The Hypocrite
- Author: Jo Hamya
- Language: English
- Publisher: Pantheon Books
- Publication date: August 13, 2024
- Pages: 233
- ISBN: 9780593701034

= The Hypocrite (novel) =

2024 book by Jo Hamya

The Hypocrite: A Novel is a 2024 book by Jo Hamya. The novel focuses on the relationship between playwright Sophia and her unnamed father, a controversial writer. The novel was shortlisted at the 2024 Nero Book Awards and won a 2025 Somerset Maugham Award.

== Synopsis ==
The novel takes place in London in August 2020, during a brief respite from the COVID-19 pandemic. An unnamed author attends a critically acclaimed play written by his estranged daughter, Sophia. The author realizes the play is based on a decade old vacation to Sicily he took with a teenage Sophia, during which he forced her to type out his novel and ignored her so he could have sex with local women. Despite the play's harsh treatment of his character, he sees genius in Sophia's writing. While he watches the play, Sophia eats lunch with her mother, who divorced her father years ago and recently moved in with him due to the pandemic. The two debate the play and their relationship with the author, with Sophia's mother defending him from some of Sophia's criticisms. Despite Sophia's contempt for her father, she wants to discuss the play with him and seeks his approval.

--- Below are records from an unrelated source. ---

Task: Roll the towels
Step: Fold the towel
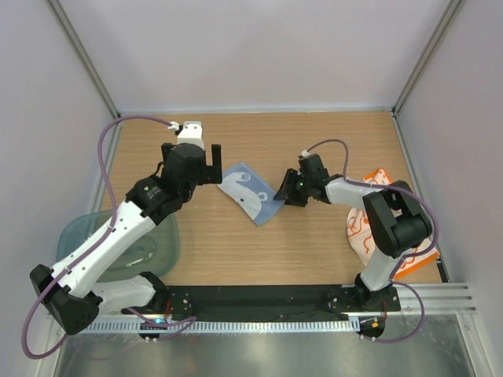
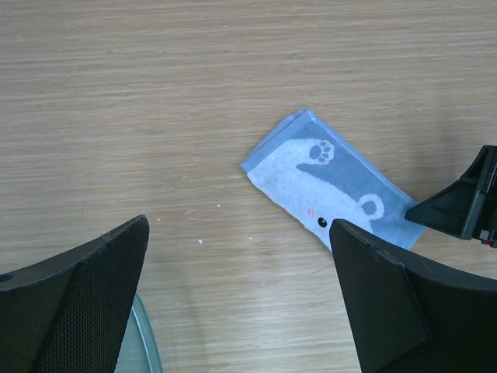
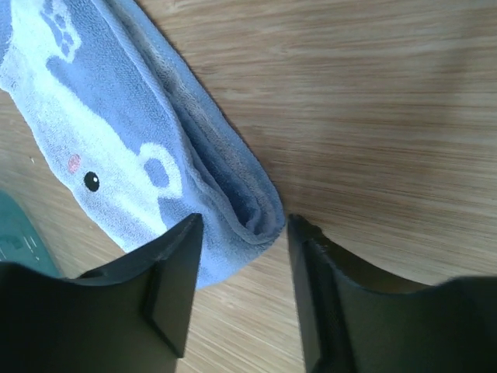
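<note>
A pale blue towel with a white animal print lies folded flat near the table's middle. It also shows in the left wrist view and the right wrist view. My left gripper is open and empty, just left of the towel and above the wood. My right gripper is open at the towel's right end; in its wrist view the jaws stand either side of the folded edge with gaps on both sides. Orange and white patterned towels lie at the right, partly hidden by the right arm.
A translucent blue-green tray sits at the near left under the left arm; its rim shows in the left wrist view and the right wrist view. Walls close the table at the back and sides.
</note>
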Action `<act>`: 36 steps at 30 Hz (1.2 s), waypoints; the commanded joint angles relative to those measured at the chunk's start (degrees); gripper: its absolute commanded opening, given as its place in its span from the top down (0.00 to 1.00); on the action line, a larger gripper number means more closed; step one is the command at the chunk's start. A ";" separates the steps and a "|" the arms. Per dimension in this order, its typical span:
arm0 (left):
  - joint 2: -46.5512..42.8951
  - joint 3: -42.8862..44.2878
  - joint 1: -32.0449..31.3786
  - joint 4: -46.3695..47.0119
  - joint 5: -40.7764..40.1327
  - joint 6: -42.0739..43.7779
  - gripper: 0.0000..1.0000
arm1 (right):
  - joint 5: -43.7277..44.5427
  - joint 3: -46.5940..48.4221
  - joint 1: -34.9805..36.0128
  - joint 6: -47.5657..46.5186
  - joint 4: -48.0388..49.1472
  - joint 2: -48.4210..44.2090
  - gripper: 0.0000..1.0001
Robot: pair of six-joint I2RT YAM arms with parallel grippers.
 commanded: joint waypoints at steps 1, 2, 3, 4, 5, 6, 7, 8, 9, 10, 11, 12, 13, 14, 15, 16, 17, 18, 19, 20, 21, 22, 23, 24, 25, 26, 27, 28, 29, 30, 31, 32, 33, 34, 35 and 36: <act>-1.18 1.60 0.51 0.32 0.00 -0.85 0.00 | -0.68 -0.24 0.51 1.21 3.24 0.95 0.48; -1.27 1.60 0.59 0.23 0.00 -0.76 0.00 | -0.68 -0.50 0.68 1.30 3.50 1.21 0.51; -1.18 1.60 0.59 0.32 -0.08 -0.85 0.00 | -0.68 -0.68 0.69 1.47 3.68 1.30 0.56; -1.09 1.60 0.68 0.32 -0.17 -0.85 0.00 | -0.59 -0.77 0.60 1.56 3.77 1.39 0.60; -1.01 1.52 0.68 0.32 -0.17 -0.85 0.00 | -0.50 -1.20 0.68 1.48 3.77 1.39 0.63; -1.01 1.52 0.68 0.32 -0.17 -0.85 0.00 | -0.41 -1.30 0.69 1.56 3.85 1.39 0.70; -0.83 1.52 0.68 0.23 -0.09 -0.85 0.00 | -0.24 -1.56 0.69 1.48 3.85 1.39 0.73; -0.74 1.52 0.77 0.32 -0.17 -0.76 0.00 | -0.24 -2.08 0.60 1.48 3.85 1.13 0.77; -0.57 1.43 0.68 0.23 -0.09 -0.50 0.00 | -0.24 -2.35 0.77 1.56 3.77 0.78 0.83; -0.30 1.43 0.68 0.23 0.09 -0.15 0.00 | -0.15 -2.70 0.77 1.65 3.77 0.43 0.87; 0.05 1.43 0.68 0.06 0.70 0.03 0.00 | -0.24 -3.49 1.21 1.74 3.68 -0.10 0.89; 0.48 1.52 0.68 -0.12 1.40 0.47 0.01 | -0.15 -3.93 1.39 1.74 3.42 -0.54 0.92; 1.01 1.60 0.68 -0.82 2.45 0.64 0.02 | 0.11 -4.37 1.56 1.65 2.89 -1.94 0.94; 2.58 2.30 0.60 -1.43 4.73 0.65 0.03 | 1.07 -5.07 1.48 1.30 1.41 -2.65 0.96; 3.56 3.09 0.42 -2.40 5.79 0.39 0.06 | 1.69 -5.42 1.48 1.04 0.52 -3.70 0.99; 4.61 3.97 -0.45 -5.10 6.24 -0.75 0.08 | 2.39 -5.69 1.48 0.60 -0.70 -5.71 0.99; 6.19 6.15 -1.16 -6.43 6.42 -1.46 0.08 | 3.10 -6.21 1.48 0.16 -2.72 -6.77 0.99; 8.29 6.96 -2.21 -7.75 6.51 -2.25 0.11 | 3.28 -6.48 1.48 -0.37 -3.69 -7.74 0.99; 9.27 7.66 -3.26 -9.59 6.51 -3.82 0.11 | 3.19 -6.83 1.56 -0.54 -4.66 -8.71 0.99; 10.06 8.19 -5.53 -10.05 6.51 -4.97 0.12 | 2.93 -7.62 1.56 -0.55 -6.41 -10.55 0.99; 10.85 7.93 -6.60 -10.31 6.68 -6.02 0.12 | 3.45 -7.97 1.48 -0.29 -7.47 -11.52 0.99; 11.12 7.15 -7.57 -9.53 6.68 -8.56 0.12 | 3.98 -8.50 1.56 -0.02 -9.49 -12.75 0.99; 11.21 6.10 -9.23 -8.65 6.94 -9.80 0.12 | 4.42 -9.72 1.65 0.50 -10.20 -14.94 0.99; 11.47 3.04 -9.42 -7.25 9.38 -11.03 0.12 | 5.38 -10.60 1.91 1.73 -10.90 -16.35 0.99; 11.56 1.36 -9.42 -4.63 10.62 -12.52 0.13 | 5.74 -11.48 2.61 2.78 -11.69 -17.50 0.99; 11.91 -0.14 -9.51 -3.30 11.77 -15.06 0.17 | 5.91 -13.41 3.14 3.92 -11.96 -19.60 0.99; 12.26 -2.94 -9.60 -1.20 13.08 -16.13 0.19 | 5.91 -14.47 4.02 4.98 -11.88 -20.49 0.99; 13.14 -3.84 -9.86 -0.39 14.66 -16.84 0.21 | 6.26 -15.44 5.07 7.43 -11.88 -21.19 0.99; 13.49 -4.89 -10.21 0.23 14.68 -17.45 0.26 | 6.61 -17.27 7.95 8.58 -11.44 -22.07 0.99; 13.84 -5.60 -11.52 0.93 14.51 -18.24 0.27 | 7.05 -18.08 9.37 9.99 -11.26 -23.38 0.99; 14.46 -6.65 -12.14 1.28 14.50 -18.42 0.29 | 7.93 -18.95 10.78 12.26 -10.92 -24.00 0.99; 14.55 -6.92 -13.02 1.46 14.24 -18.60 0.33 | 8.11 -20.62 13.32 13.42 -9.87 -24.45 0.96; 14.81 -7.18 -14.42 1.64 13.89 -18.86 0.34 | 8.20 -21.33 14.21 14.39 -9.33 -25.23 0.85; 14.90 -7.53 -15.39 1.81 13.72 -18.87 0.36 | 8.37 -21.95 15.18 15.09 -8.89 -25.76 0.79; 14.99 -7.88 -16.18 1.90 12.84 -18.78 0.37 | 9.16 -22.91 16.58 15.97 -8.72 -26.12 0.58; 14.99 -8.15 -16.98 1.81 12.14 -18.69 0.38 | 9.95 -22.92 17.20 15.98 -9.15 -26.64 0.49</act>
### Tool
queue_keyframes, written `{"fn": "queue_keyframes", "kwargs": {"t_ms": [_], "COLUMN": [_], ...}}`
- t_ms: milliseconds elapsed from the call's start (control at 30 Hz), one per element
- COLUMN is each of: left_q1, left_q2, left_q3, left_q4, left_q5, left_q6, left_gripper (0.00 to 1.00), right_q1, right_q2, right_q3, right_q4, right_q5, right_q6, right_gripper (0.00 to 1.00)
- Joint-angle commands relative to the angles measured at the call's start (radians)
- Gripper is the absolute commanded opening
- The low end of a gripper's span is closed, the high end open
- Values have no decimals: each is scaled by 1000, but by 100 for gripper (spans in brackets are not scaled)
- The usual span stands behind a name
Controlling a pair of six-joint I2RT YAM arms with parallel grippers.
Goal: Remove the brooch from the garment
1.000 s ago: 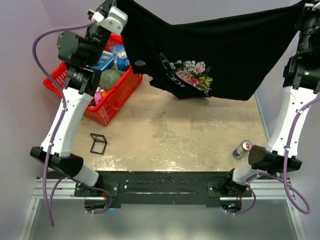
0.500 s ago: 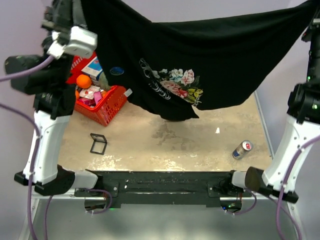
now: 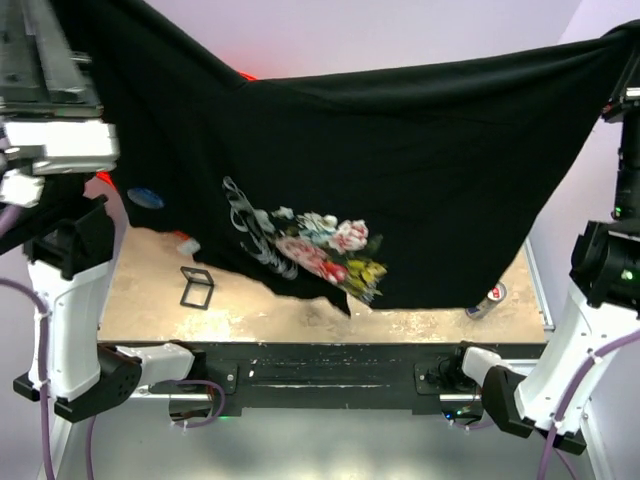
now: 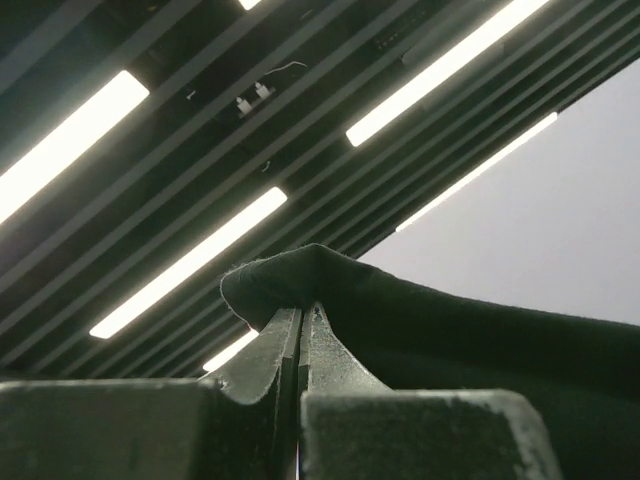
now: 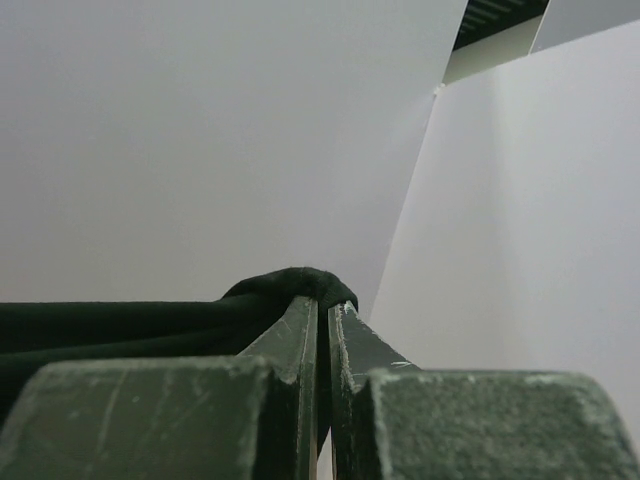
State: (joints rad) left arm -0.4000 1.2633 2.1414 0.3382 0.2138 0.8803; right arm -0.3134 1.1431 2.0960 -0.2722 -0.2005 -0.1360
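Presently, the garment hangs spread across the upper frame, held up at both top corners. The left gripper is clamped tight on a fold of the black cloth, and the right gripper likewise pinches a bunched edge. The brooch, a small blue disc, sits on the cloth at centre left, left of the floral print. A can shows below the hem, lower right.
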Motion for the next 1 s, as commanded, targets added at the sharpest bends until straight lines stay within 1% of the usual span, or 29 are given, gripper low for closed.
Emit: {"fn": "queue_keyframes", "kwargs": {"t_ms": [0,33,67,167,200,233,267,300,333,367,433,467,500,533,600,633,700,733,767,800,833,900,933,967], "left_q1": [4,4,4,9,18,48,64,78,93,96,98,96,90,86,70,69,66,66,66,64,63,59,58,55], "left_q2": [44,39,42,80,93,102,129,148,171,226,281,330,353,401,451,476,557,585,637,662,683,731,740,751], "left_q3": [-136,-179,-255,-371,-402,-434,-498,-523,-541,-557,-593,-607,-618,-635,-638,-626,-589,-545,-519,-494,-456,-436,-433,-439], "left_q4": [18,40,48,61,65,76,90,110,107,91,62,62,53,50,48,44,25,19,10,-1,-1,15,24,38], "left_q5": [30,33,35,-7,-7,-1,7,12,6,-7,-2,12,24,30,30,30,24,16,-2,-14,-27,-50,-53,-59], "left_q6": [49,49,55,85,97,95,91,71,59,43,31,16,16,22,58,68,85,86,82,80,74,59,56,52], "left_gripper": [0,0,0,0,0,0,0,0,0,0,0,0,0,0,0,0,0,0,0,0,0,0,0,0], "right_q1": [-4,-4,-4,-3,-1,8,20,36,75,94,129,137,145,155,163,169,171,175,184,195,215,230,250,258], "right_q2": [55,60,79,125,136,145,155,184,199,222,299,329,405,443,519,584,645,679,682,682,687,690,692,704], "right_q3": [-118,-148,-210,-347,-390,-486,-531,-566,-621,-642,-660,-653,-643,-614,-582,-550,-519,-499,-513,-521,-524,-539,-553,-559], "right_q4": [60,92,108,169,189,239,263,269,312,329,384,396,404,415,419,421,424,421,456,473,488,514,543,565], "right_q5": [42,35,15,-63,-79,-94,-97,-97,-79,-70,-57,-54,-48,-42,-8,15,70,82,102,172,197,252,339,381], "right_q6": [30,35,44,116,178,206,226,231,219,208,182,176,161,158,157,156,144,124,93,54,36,10,-2,-14], "right_gripper": [0,0,0,0,0,0,0,0,0,0,0,0,0,0,0,0,0,0,0,0,0,0,0,0]}}
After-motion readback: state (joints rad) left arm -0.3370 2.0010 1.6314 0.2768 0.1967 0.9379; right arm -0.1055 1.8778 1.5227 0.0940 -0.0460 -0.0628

The identity of the titular hypocrite is not directly stated.

== Reception ==
The book received positive reviews in several publications. Writing for The New York Times, Joumana Khatib praised the novel's juggling of its themes, "In less capable hands, the novel might have become a tiresome examination of how sexual mores evolve between generations, or a flimsy inversion of Oedipal myth. But as in her 2021 debut novel, “Three Rooms,” Hamya is attuned to the precarity that young women inherit, the realization that no amount of privilege, education or artistic chops could confer the freedom or power they desire."